After all, in a symbolic gesture, the very first track here does not sample motorbikes or kitchen sinks: it samples the Kronos Quartet, whom Tobin actually recorded live in his «foley room». I understand that «commonly observed principles of melody and harmony» are expected to go to hell when we deal with someone as reckless as the Kronos Quartet, but, in actuality, 'Bloodstone' is a fairly normal composition: a little ominous, a little terrifying, with all of its Schnittke influences firmly in place, but completely accessible.
The same goes for most of the other tracks. Naturally, there are no «memorable melodies»: the effect is purely atmospheric. And that effect, more often than not, is rather dry. The patterns that Tobin constructs in between his field recordings and the overlays of percussion and synthesizers have more to do with complex mathematics than intuitive spirit work. But we would be fooling ourselves if we started to argue about how A.T. used to be such an overwhelming spiritual messiah of the electronic world in the past, and how he has so unpleasantly shifted to soulless experimental textures — like, «jungle-jazz» is so cathartic, and «jungle-kitchen sink» is so technical. It really does not work that way.
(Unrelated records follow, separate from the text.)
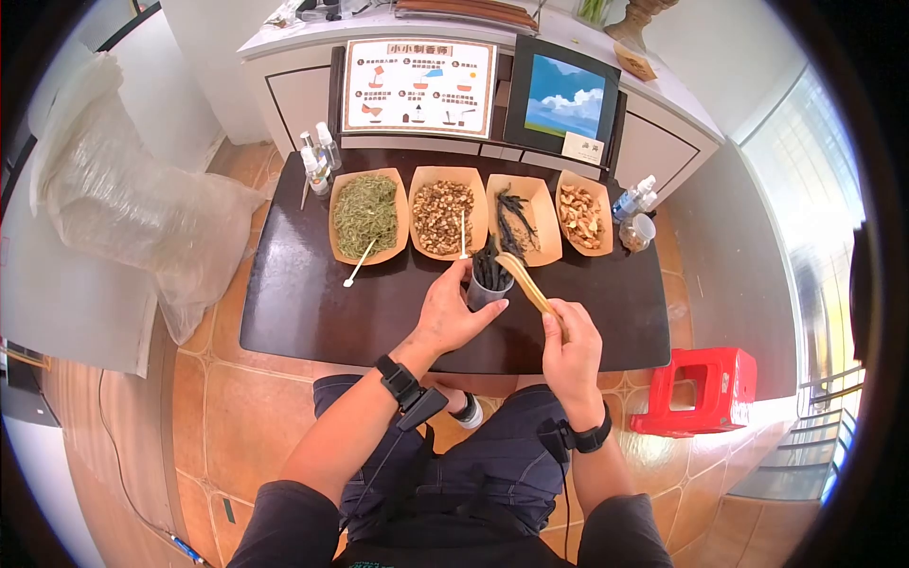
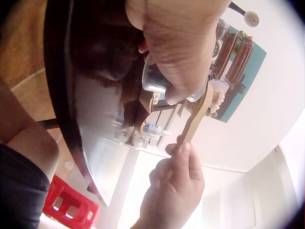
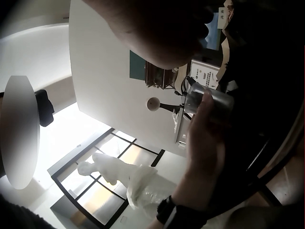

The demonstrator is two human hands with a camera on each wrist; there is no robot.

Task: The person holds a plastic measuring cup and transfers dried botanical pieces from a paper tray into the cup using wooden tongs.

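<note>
Left hand (image 1: pixel 453 312) wraps a small metal cup (image 1: pixel 486 292) stuffed with dark pods (image 1: pixel 489 269), cup standing on the dark table (image 1: pixel 303 303). Right hand (image 1: pixel 571 343) pinches wooden tongs (image 1: pixel 526 280) at the rear end, tips just beside the cup's rim, right of the left grip. Beyond the cup, four kraft trays (image 1: pixel 533 223) in a row; white spoon (image 1: pixel 361 264) left of the grip.

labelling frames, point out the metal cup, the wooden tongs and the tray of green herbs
metal cup (image 1: pixel 485 293): head view, on its side wall
wooden tongs (image 1: pixel 524 279): head view, mid-length
tray of green herbs (image 1: pixel 337 204): head view, left rim
</note>
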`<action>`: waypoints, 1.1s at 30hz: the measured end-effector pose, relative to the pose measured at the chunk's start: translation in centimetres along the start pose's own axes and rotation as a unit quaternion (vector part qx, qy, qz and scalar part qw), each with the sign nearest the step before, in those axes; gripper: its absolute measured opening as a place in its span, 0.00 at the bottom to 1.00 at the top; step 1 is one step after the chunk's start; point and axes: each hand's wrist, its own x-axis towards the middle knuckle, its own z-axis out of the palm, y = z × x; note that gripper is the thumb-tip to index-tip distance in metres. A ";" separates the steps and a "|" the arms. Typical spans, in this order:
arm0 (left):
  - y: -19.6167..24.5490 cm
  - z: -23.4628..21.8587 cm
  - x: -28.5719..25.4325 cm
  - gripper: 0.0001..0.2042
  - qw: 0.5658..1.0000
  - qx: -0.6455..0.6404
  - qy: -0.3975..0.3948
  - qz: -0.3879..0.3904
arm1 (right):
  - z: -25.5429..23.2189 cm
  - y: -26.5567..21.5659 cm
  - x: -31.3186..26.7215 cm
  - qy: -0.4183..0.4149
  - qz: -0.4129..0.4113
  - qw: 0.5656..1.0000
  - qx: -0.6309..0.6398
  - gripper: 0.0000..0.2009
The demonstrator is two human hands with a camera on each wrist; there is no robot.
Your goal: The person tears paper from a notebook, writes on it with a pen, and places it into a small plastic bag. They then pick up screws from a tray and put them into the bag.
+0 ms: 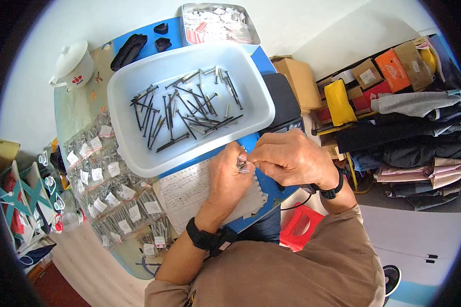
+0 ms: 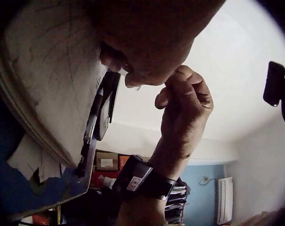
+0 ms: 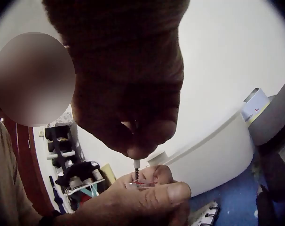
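1. Screw, dark-threaded and pale at its upper end, stands roughly upright between your two hands in the right wrist view, its top meeting your right fingertips.
2. Your right hand pinches the small piece between thumb and bent fingers, knuckles raised, just beside its partner.
3. Your left hand curls its fingers and thumb around a clear plastic bag with a thin red line; bright metal shows at the grip in the head view. How many pieces it holds, you cannot tell.
4. Both hands work above an open notebook filled with handwriting, close to the near edge of a pale plastic tub.
5. Inside the tub, long screws, dark and silvery, lie scattered at every angle.
6. To your left, filled packets with white labels spread in rows over the table's side.
7. Beyond the tub, a tin of paper slips sits on the blue tabletop, near a black tray; a lidded white mug stands farther left.
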 end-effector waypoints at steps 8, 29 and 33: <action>1.0 -0.4 0.3 0.12 1.000 0.002 -0.002 -0.019 | 0.1 0.8 0.5 -0.008 -0.011 0.999 -0.042 0.10; 0.5 0.0 0.3 0.11 1.000 0.017 0.003 -0.006 | 1.1 0.8 0.8 -0.073 0.045 0.996 -0.012 0.06; 0.4 0.1 0.4 0.11 1.000 -0.002 0.015 -0.011 | -0.2 2.3 2.9 -0.082 -0.004 0.996 -0.017 0.05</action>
Because the overall effect of Foley Room is not that far removed from the effect of Tobin's previous efforts. This is still the same old dark, otherworldly music, coming from some post-apocalyptic world in which green grass has been completely replaced by robo-factories and wannabe Darth Vaders stand in lines for the soup kitchen. This world has its brighter spots (e. g. on 'Horsefish', constructed along a pretty harp melody played by Sarah Page; 'Always', the «poppiest» track on here, including several disjointed guitar parts drawn from folk-rock, post-punk, and what-not, along with psychedelic female vocals), but, as it always goes, they are in a minority, merely offering brief respite from the harshness of this brand of virtual life.
It is just that this harshness, when all the field recordings are thrown in, becomes overtly «experimental». 'Big Furry Head', for instance, sounds very similar to some of his earlier «sickening shuffles», but, instead of going «wow, this is really heavy, makes my stomach churn», the listener is supposed to go «wow, he stuck the sounds of a roaring tiger on here, how cool is that?» (and most of the critics did go that way). Not that it really means anything, or that anybody could actually explain what is so particularly exciting about a sampled tiger roar. But it's an experiment. It could work — and then again, it could not work. You are supposed to find that out for yourself.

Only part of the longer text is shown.